I think the fight they had, the one Phil overheard, could be when it happened.

Hope was right: Whatever crime my father had committed must have happened just after the fight Phil told me about. But
what exactly happened, and how did Momma survive it? Had he locked her in and left her to die? Did she play dead, and he closed the door, believing he’d hidden her body? When did she give up trying to escape?

“Did you hear me?” Dad asked. I turned off the tap, noticing the sink was now filled with water. “I said, ‘Don’t forget to empty all the wastebaskets before you go to school.’”

“I know.”

“Did you finish your homework?”

“M-hmm. I did it.”

When my brother walked through the kitchen, Dad’s spoon stopped short of his mouth. “Trash day, Phil. Don’t forget to take the cans to the street.”

“Right,” he said, but bristled because he took pride in doing his chores without a reminder. He grabbed a stack of books and used them to push open the screen door.
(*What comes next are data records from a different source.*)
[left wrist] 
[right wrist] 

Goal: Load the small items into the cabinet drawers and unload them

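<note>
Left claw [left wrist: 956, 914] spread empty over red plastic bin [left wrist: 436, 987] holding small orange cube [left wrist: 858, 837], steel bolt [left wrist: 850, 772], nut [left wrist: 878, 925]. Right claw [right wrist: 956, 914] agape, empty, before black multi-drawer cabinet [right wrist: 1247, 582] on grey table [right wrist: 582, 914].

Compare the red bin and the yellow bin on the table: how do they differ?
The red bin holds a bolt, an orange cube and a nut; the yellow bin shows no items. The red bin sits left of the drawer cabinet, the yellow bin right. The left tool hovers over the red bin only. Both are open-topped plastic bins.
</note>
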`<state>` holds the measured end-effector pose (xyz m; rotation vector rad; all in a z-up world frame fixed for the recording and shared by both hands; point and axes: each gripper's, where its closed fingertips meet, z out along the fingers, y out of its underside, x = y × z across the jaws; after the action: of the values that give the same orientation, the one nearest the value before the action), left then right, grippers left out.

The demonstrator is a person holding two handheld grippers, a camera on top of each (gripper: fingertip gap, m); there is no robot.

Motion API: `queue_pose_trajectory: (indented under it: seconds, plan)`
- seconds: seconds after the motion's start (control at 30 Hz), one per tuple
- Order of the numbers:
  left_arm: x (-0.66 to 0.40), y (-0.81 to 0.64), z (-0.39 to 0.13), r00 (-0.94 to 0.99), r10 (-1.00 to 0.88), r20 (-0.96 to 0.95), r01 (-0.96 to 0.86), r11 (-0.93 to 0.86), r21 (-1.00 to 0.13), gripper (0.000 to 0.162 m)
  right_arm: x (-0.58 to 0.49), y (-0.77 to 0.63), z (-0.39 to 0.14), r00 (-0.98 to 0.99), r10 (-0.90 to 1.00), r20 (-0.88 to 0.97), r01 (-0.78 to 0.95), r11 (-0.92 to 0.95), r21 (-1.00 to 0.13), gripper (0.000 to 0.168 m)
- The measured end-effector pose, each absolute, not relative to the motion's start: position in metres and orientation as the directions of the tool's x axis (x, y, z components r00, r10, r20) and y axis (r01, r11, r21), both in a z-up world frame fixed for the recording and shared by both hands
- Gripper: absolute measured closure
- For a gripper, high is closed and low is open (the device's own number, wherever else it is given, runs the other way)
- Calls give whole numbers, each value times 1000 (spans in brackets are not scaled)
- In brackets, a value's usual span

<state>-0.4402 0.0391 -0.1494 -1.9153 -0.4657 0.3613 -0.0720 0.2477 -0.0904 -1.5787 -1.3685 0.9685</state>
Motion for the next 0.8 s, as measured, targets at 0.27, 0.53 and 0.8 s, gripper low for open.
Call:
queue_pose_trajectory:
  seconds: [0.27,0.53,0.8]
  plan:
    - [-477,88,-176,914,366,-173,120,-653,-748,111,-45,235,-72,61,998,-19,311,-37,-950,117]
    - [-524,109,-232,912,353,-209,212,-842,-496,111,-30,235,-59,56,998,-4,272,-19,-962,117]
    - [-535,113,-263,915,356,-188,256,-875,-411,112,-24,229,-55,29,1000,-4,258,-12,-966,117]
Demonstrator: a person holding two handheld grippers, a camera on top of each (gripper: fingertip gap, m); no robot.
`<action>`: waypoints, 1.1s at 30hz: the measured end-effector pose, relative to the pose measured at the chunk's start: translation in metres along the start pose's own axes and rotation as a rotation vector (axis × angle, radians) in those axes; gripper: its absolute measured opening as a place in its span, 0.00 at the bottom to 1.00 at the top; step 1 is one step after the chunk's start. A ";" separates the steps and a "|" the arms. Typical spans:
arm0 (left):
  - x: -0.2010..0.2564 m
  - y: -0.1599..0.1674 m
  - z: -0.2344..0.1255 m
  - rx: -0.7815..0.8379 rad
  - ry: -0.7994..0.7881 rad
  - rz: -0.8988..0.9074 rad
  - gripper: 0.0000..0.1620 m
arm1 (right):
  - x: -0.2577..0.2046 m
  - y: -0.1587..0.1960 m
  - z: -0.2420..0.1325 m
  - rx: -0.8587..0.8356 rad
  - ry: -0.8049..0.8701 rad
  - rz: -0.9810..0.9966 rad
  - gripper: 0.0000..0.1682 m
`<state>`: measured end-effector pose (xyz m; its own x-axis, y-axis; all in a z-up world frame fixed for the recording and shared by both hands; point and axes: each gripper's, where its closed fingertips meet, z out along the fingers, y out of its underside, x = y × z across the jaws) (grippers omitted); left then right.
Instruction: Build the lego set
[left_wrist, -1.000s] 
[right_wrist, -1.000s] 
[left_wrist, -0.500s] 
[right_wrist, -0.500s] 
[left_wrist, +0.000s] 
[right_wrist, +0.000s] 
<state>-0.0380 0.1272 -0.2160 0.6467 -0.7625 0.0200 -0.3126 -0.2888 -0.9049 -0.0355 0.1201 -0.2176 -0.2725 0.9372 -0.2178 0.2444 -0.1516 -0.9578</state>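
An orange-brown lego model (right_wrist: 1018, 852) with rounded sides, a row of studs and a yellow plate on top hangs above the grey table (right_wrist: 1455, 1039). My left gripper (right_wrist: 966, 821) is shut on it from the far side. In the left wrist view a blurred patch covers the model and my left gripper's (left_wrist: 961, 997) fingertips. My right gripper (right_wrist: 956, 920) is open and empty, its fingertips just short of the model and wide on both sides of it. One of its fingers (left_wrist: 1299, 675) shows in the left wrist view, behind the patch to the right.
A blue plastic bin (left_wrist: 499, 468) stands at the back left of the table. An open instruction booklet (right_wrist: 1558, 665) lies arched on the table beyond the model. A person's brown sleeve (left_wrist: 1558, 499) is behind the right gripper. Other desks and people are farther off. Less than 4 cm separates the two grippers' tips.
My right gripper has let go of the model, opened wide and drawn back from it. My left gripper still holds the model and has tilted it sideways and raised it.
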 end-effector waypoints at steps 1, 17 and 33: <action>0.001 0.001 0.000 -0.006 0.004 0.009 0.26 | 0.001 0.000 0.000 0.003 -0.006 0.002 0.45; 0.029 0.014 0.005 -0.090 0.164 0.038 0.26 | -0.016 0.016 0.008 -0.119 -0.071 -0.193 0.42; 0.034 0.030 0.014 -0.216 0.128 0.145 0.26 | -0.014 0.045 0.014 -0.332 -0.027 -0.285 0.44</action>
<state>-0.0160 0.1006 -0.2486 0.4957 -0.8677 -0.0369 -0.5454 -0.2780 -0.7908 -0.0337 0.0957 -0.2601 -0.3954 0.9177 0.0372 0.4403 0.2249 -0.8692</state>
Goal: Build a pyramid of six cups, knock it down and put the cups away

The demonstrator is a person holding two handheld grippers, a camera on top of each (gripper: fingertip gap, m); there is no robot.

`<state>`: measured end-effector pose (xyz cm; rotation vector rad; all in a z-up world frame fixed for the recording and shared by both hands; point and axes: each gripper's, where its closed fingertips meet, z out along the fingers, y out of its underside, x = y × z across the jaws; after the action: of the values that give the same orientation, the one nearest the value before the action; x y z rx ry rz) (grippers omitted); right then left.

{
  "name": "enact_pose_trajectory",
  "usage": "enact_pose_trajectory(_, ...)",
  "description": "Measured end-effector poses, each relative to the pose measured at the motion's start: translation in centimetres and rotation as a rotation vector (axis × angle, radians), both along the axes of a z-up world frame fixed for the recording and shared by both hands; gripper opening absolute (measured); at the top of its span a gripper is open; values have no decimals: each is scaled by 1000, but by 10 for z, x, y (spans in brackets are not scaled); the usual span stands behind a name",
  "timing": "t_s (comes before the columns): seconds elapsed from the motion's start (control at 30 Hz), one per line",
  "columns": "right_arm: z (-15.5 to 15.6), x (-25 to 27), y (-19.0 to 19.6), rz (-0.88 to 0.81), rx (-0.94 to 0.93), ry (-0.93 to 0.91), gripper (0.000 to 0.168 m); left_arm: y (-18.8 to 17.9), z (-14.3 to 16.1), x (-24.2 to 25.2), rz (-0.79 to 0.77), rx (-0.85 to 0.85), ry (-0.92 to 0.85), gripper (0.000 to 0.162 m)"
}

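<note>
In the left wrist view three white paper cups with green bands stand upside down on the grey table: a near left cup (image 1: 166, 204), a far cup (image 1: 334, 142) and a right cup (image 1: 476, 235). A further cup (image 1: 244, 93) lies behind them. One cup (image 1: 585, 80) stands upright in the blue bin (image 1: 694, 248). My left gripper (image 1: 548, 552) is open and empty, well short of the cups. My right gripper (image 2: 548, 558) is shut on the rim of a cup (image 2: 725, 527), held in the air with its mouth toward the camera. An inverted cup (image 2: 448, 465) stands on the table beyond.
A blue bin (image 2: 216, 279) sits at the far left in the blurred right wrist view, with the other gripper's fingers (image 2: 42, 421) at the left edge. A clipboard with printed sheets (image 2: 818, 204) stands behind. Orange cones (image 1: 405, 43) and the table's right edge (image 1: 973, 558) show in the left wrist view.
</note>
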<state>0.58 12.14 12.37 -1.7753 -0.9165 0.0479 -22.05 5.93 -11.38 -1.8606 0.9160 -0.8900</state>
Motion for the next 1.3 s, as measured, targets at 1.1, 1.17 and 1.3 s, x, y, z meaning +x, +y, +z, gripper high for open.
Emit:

“Wait for me,” I said, sprinting into the living room.

“Not so fast, Tillie.”

“I know. I know. The trash.” I heard the screen door close behind Phil, so I hurried through each bare but spotless room, grabbing paper bags.

“Hurry!” he called. “You have to get those bags on the street before the truck comes.”

I whispered it as I went through the house and out the door, bags in hand and bare feet mashed into my sneakers:
Villain
. I threw the bags by the curb, and chased after Phil, calling, “Wait up!”

He slowed only enough for me to know he’d heard me, but kept walking.

“I said, ‘Wait!’ Dad says you’re supposed to walk me to school.” I was out of breath by the time I caught up to him.

“You’re old enough to walk by yourself, you know.”

“Just tell me something,” I said, panting as I spoke. “Do you think Dad was angry enough at Momma to try to kill her?”